When asked what the best advice he received a long time ago he stated; “Family is most important, but I did not follow it” Ruvin explained.  He said that he was business driven, working seven days a week and gone from home overseeing 7 offices and building his business.  My wife was the strong family force and is the reason my sons are compatible and complement each other in business.  They became and continue to become best friends”.

Ruvin related a funny story:

“When I first entered this business in the early 60’s, we went door to door for Rosen’s Jewelry.  I had a partner and he and I would go together to do door knocking. He used to carry a rubber stamp with him that read REPOSSESSED. We would go up to an apartment and ask the woman for the $3 she owed on the jewelry she had purchased.   She would say she did not have the money. I would then tell Julian, my former partner, to repossess the refrigerator.  He would take the rubber stamp out and press that stamp against the refrigerator.  Stunned, the woman would say, “are you are taking my refrigerator?” And that is how she would come up with a dollar or 50 cents.”

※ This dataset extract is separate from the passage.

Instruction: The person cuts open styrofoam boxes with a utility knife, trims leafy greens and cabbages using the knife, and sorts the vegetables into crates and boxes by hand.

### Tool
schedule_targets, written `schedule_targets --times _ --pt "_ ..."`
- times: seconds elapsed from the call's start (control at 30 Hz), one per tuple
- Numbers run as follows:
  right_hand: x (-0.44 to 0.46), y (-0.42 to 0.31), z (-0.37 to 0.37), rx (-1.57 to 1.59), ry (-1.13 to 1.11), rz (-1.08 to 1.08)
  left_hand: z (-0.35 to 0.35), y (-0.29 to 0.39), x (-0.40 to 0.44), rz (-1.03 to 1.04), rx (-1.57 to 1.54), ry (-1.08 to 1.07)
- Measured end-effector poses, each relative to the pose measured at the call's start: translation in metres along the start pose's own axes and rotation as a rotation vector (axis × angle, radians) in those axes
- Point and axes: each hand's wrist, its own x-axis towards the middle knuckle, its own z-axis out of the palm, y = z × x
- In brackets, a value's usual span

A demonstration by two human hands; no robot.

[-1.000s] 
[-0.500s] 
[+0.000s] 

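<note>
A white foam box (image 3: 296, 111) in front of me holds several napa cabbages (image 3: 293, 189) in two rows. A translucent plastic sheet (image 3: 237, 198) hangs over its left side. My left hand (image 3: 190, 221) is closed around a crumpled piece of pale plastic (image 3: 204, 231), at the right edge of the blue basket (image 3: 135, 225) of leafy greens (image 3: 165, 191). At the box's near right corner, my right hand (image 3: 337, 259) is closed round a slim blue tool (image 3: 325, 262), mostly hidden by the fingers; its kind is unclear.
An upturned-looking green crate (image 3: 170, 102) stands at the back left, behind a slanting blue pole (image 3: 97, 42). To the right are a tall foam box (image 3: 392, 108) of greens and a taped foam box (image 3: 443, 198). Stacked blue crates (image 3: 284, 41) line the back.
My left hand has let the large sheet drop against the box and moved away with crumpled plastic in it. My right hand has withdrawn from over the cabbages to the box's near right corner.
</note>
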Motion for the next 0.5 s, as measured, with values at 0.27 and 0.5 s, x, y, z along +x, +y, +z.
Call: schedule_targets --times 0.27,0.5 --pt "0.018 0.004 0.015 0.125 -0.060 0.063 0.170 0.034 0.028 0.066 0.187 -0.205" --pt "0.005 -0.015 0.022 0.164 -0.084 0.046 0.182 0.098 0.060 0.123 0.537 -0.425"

“If the issuer recognizes the fact that companies will only perform to the level of their financial reward, things will change. If the client will not dictate the level of activity, only look at the net return over a certain period of time, that’s a different world I would enjoy being in”

“At one point NY City Parking violations gave us ¾ of a million accounts in one dump” so he learned the value of working the accounts that we could locate and had a probability of payment, versus the ones that may not.  He had to work smart or go under. Today the cost of letters alone on a portfolio of 750,000 files would be over $350,000.00.

When asked if he misses the excitement of business he exclaimed “Yes, I miss it very dramatically at times but on the day to day anxiety level NO!”

Now Ruvin spends most of his time in his Palm Beach, FL home enjoying golf, travel and the Florida social life.  His final statement was “I live a full life!”

Thanks for your big contribution to the industry Mr. Schwartz, from all of us!